NOTE: On May 20, NASCAR announced that the No. 18 car of Marc Davis was found to be in violation of Sections 12-4-A (actions detrimental to stock car racing); 12-4-Q (car, car parts, components and/or equipment used do not conform to NASCAR rules); 20C-8.4C (lubrication oil reservoir tank cover was not in place on the top of the lubrication oil reservoir tank encasement) and 20C-2.1O (any device or duct work that permits air to pass from one area of the interior of the car to another, or to the outside of the car, will not be permitted.

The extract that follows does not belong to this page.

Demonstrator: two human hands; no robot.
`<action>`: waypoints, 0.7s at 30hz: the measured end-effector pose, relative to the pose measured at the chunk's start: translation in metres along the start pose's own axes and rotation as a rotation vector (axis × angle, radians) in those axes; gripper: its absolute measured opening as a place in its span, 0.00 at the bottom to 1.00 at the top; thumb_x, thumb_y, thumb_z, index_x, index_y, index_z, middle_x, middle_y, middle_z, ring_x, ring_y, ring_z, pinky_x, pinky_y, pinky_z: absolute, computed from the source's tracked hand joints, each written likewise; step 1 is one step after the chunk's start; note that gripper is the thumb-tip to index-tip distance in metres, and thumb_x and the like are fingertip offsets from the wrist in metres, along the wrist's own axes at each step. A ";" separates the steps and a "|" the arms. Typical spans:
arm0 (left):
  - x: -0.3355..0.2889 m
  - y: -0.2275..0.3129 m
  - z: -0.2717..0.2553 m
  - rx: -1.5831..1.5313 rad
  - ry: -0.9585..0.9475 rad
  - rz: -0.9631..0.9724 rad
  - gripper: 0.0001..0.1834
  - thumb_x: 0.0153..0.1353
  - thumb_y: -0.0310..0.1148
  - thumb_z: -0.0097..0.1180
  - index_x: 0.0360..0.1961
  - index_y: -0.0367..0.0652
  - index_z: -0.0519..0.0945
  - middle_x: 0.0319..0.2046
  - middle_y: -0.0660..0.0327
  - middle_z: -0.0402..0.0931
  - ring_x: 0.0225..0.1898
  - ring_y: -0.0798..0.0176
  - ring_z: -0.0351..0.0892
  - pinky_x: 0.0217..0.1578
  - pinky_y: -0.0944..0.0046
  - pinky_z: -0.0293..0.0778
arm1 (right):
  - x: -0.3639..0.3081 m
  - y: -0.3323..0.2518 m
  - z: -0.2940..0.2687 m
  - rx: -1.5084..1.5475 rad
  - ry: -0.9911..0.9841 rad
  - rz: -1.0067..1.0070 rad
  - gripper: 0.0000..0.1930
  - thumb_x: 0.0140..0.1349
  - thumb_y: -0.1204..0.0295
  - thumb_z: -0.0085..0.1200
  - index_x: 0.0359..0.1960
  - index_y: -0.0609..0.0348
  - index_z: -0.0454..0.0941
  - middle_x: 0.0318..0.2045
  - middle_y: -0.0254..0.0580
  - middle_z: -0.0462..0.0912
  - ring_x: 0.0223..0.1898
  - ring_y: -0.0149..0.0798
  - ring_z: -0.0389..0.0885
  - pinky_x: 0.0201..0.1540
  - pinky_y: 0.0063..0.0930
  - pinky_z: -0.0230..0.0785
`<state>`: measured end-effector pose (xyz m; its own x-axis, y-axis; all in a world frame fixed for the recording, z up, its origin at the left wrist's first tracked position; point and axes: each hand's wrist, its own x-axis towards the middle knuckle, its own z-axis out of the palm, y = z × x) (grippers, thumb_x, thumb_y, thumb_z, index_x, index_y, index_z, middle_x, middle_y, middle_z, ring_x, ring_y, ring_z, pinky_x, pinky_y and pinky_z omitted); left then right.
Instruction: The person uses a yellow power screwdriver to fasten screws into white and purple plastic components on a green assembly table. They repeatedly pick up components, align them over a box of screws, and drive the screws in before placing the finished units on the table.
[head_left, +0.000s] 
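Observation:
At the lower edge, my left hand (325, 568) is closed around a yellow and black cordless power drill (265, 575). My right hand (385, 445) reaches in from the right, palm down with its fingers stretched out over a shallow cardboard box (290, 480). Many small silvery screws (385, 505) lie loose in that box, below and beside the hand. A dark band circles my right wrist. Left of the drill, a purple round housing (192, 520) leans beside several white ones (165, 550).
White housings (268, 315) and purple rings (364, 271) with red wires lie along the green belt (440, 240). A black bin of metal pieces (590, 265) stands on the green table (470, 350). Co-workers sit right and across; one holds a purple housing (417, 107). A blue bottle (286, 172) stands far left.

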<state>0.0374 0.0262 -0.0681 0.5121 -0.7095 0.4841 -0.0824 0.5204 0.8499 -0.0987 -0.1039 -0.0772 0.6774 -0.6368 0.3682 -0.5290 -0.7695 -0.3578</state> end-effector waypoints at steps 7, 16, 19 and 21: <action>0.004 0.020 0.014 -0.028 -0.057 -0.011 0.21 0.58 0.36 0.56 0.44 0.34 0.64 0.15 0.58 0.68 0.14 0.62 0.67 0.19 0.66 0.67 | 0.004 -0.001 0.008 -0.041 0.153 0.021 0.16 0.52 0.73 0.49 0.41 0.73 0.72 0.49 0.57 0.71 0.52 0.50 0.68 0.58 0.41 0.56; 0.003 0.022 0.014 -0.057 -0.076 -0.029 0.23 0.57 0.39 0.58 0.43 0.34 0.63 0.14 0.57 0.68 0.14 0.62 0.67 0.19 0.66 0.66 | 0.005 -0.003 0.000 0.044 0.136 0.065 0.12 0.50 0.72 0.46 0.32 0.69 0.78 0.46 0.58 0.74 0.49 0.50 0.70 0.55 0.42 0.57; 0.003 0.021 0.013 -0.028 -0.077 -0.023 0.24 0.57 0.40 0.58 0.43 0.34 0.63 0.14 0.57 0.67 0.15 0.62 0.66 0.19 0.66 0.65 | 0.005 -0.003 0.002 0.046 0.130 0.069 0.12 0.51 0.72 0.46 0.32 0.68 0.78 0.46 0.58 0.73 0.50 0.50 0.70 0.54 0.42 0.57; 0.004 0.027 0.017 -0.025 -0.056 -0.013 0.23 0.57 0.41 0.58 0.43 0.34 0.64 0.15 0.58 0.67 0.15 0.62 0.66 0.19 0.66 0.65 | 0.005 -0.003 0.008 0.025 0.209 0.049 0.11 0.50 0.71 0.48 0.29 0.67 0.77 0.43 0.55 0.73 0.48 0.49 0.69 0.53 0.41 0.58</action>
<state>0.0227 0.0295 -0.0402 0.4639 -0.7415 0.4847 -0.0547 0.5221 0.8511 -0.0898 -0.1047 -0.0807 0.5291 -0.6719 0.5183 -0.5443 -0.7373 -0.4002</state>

This includes, but is not limited to, the inside of the car to the trunk area, or the floors, firewalls, crush panels and wheel wells passing air into or out of the car) of the 2008 NASCAR rule book. The violations was discovered during post race inspection on May 18.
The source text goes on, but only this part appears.